The current method of gathering and obtaining device information required for diagnostics is manual and therefore complex, time-consuming and prone to human errors. In the course of a customer care session for a device, a Customer Service Representative (“CSR”) must undertake the extensive and time-consuming task of asking the user complex questions pertaining to their wireless devices for problem diagnosis. This requires CSRs to be experts on many types of devices and their applications, and also requires users to spend increased time on the telephone to receive support for their applications. This situation is only getting worse with the passage of time as devices become more powerful and capable of handling more sophisticated tasks. The result is increased support costs, increased call handling times, complex diagnostic processes and overall frustration.
Therefore customers no longer want to call service providers to make changes to their services or to get some basic problem resolved, instead choosing customer care apps and web based self-care systems. Such systems deliver a more convenient, always-on, communication channel that helps lower cost of customer service and reducing staff workload by eliminating the number of customer service calls.
Self-care enables customers to check their balances, view financial transactions and invoices, modify personal details, change billing cycle dates, modify payment methods, change service parameters, and most importantly troubleshoot some of the basic issues that they may encounter.
Some existing methods provide an app on the device that can gather the information from the device and send it to the server for analysis.
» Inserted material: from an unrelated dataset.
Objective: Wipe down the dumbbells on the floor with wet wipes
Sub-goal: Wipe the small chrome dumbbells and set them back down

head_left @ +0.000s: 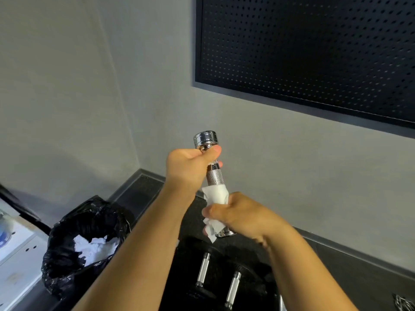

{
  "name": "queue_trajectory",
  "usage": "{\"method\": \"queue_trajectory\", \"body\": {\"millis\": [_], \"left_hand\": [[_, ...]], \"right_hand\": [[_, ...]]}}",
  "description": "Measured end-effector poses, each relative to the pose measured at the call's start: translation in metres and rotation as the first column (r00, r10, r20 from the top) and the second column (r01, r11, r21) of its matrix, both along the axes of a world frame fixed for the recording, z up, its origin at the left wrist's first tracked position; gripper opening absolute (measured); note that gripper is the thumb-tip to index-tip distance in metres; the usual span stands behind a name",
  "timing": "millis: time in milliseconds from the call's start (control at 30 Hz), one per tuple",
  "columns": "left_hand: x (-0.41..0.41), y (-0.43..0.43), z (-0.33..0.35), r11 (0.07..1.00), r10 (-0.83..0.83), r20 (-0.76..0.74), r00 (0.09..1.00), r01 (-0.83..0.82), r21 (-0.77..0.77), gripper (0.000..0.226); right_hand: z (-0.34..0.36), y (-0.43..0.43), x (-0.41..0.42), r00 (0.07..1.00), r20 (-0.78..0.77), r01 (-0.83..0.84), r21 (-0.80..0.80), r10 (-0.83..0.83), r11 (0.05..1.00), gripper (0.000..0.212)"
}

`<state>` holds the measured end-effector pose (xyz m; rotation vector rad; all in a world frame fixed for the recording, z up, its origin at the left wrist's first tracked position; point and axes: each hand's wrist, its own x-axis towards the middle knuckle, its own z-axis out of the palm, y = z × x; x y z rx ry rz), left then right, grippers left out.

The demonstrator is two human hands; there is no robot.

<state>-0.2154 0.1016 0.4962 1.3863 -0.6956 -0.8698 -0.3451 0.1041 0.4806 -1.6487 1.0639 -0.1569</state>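
A small chrome dumbbell [215, 175] is held upright in the air in front of me. My left hand [190, 168] grips its knurled handle just under the top head. My right hand [238, 215] grips a white wet wipe [216, 195] wrapped round the lower part of the handle, above the bottom head. On the dark floor below lie two black dumbbells with chrome handles [203, 269] [233, 289], side by side between my forearms.
A bin lined with a black bag [67, 250] holds crumpled used wipes at lower left. A white box [15, 248] sits at the far left edge. A grey wall with a black perforated panel [314, 52] stands ahead. A metal chain [403, 303] lies at bottom right.
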Motion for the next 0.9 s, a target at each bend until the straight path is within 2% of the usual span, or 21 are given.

However, these methods have inherent problems that stem from the fact that there are many different devices that run on many different operating systems with different versions of operating systems and firmware. Additionally each of the device manufacturers tends to modify the OS version to suit the manufacturer's own needs, creating more fragmentation in the market. These unique branches of operating systems sometimes require a different device agent that may be specifically designed for that particular device. Thus many different versions of device agents may be required for addressing a broad customer audience with a wide selection of devices. These app versions require active management of all device agents to keep them current, as these devices go through updates of operating system, firmware and software during their normal lifecycle of use.
Additionally, each time an app is updated, it has to be resubmitted to the curated retail application marketplace (e.g. the AppStore) for approval and uploading. This adds delay to the app update process and may also create further fragmentation as some people may have an older version of the app while others may have a newer version of the app.
Thus we note that prior art methods have inherent limitations and are in need of improvement. In particular, it would be desirable to allow new features (e.g. OS features) to be managed across devices without the need to resubmit an app or recompile a device agent. It would be desirable to reduce the need for regular updating of an app (which currently requires a user to get a new version of the app from the app store), and instead allow apps on the device to be “updated” through configuration changes and API changes applied only to specific parts of the apps.